I don't really get this mindset. You can still own a polluting climate destroying vehicle as far as I am aware, it is just the World realizes it is selfish to continue with production of them to save us from ourselves (or should I say younger generations who now have to live with all the CO2 of their budget which we used for ourselves). It is not as if dynamically the electric vehicles of the future will have any downsides to the ICE ones of today. I am sure they will be able to pretend to be clunky, noisy, vibrate and low on power for the older generation who miss those 'characteristics'. It's called progress...

  • Thanks 1
Posted
52 minutes ago, tyga said:

I don't really get this mindset. You can still own a polluting climate destroying vehicle as far as I am aware

 it is just the World realizes it is selfish to continue with production

 It's called progress...

Don't get your mind set, can I not have an opinion, what wrong with someone who likes petrol engines

You can probably own the machine  but I doubt if people will be able to use it. 

Agree good for the future just glad I won't be part of it. 

Progress of petrol engines has been great you only need a battery to start it. 

Posted

And where - pray tell - is all this electricity coming from ?

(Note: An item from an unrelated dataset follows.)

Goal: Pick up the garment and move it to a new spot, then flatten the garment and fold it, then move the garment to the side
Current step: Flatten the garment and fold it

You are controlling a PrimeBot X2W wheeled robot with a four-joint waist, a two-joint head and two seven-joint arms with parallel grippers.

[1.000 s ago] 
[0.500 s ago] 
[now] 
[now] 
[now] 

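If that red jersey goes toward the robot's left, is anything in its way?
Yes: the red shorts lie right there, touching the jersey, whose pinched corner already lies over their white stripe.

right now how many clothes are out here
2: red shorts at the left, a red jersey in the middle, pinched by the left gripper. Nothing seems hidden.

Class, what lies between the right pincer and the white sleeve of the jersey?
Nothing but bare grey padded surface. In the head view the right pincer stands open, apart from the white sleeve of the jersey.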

Germanys coal burning plants ?

Green people need to get their collective heads out and realize that all you are doing is an exchange - you are not 'saving' a ------- thing

Posted
9 minutes ago, canthai55 said:

And where - pray tell - is all this electricity coming from ?

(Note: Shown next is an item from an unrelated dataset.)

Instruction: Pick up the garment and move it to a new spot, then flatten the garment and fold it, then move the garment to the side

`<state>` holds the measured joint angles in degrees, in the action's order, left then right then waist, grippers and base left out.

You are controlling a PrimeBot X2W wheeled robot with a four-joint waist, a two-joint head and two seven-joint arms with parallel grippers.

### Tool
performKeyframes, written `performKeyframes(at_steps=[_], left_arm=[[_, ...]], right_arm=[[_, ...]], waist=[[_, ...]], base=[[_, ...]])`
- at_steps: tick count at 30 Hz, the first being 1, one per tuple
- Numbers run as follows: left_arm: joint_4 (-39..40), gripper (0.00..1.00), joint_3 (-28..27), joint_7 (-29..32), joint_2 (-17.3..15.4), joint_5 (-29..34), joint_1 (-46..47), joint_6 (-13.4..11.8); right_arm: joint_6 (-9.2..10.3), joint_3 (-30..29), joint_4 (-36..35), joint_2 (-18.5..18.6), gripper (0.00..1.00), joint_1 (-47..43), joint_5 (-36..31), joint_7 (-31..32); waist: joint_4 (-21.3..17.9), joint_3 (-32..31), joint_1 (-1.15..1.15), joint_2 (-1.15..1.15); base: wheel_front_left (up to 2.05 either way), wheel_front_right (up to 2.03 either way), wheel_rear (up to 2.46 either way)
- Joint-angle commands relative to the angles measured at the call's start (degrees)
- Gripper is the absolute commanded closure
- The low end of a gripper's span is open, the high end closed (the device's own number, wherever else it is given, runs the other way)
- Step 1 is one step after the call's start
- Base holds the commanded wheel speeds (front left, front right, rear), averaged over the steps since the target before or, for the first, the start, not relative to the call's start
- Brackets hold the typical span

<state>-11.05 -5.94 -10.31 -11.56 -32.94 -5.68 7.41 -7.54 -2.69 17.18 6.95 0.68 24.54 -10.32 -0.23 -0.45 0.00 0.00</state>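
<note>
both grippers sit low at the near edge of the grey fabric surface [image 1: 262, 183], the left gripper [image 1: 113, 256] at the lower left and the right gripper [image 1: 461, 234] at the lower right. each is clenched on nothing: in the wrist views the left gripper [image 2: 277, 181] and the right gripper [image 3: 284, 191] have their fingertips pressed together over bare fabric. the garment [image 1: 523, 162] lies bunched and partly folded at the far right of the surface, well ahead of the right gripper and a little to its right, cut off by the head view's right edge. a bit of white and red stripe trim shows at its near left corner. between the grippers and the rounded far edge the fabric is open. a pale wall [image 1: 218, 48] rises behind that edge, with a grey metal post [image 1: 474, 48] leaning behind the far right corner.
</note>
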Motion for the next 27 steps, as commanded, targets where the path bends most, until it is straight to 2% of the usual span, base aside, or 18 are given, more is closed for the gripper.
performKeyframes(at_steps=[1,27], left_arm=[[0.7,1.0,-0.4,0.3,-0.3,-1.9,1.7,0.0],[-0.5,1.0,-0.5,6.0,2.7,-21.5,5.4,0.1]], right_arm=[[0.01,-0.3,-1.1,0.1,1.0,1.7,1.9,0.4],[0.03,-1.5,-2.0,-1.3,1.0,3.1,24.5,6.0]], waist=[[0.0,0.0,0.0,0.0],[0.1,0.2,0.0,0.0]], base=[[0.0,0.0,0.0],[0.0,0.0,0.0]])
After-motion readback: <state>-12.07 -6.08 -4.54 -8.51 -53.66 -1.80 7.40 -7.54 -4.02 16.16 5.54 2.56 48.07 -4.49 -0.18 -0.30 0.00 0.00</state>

Germanys coal burning plants ?

Green people need to get their collective heads out and realize that all you are doing is an exchange - you are not 'saving' a ------- thing

Absolutely!  There is a documentary by Michael Moore - Planet of the Humans - that explains this rather well.

Now, you can love or hate MM but sometimes he does make a lot of sense.

It seems to me that a Country such as Thailand is already struggling to maintain adequate electricity supplies, judging by the number of brownouts and disconnections that we get.  I can't see that wind or solar is the answer so yes, where exactly is the extra power for electric vehicles going to come from?

  • Like 1
Posted
4 hours ago, NanLaew said:

How on earth does the petrol head's favorite quip of, "There's no replacement for displacement" translate in a NiMH world?

 

A dud NiMH replacement...displacing £5000 every few years.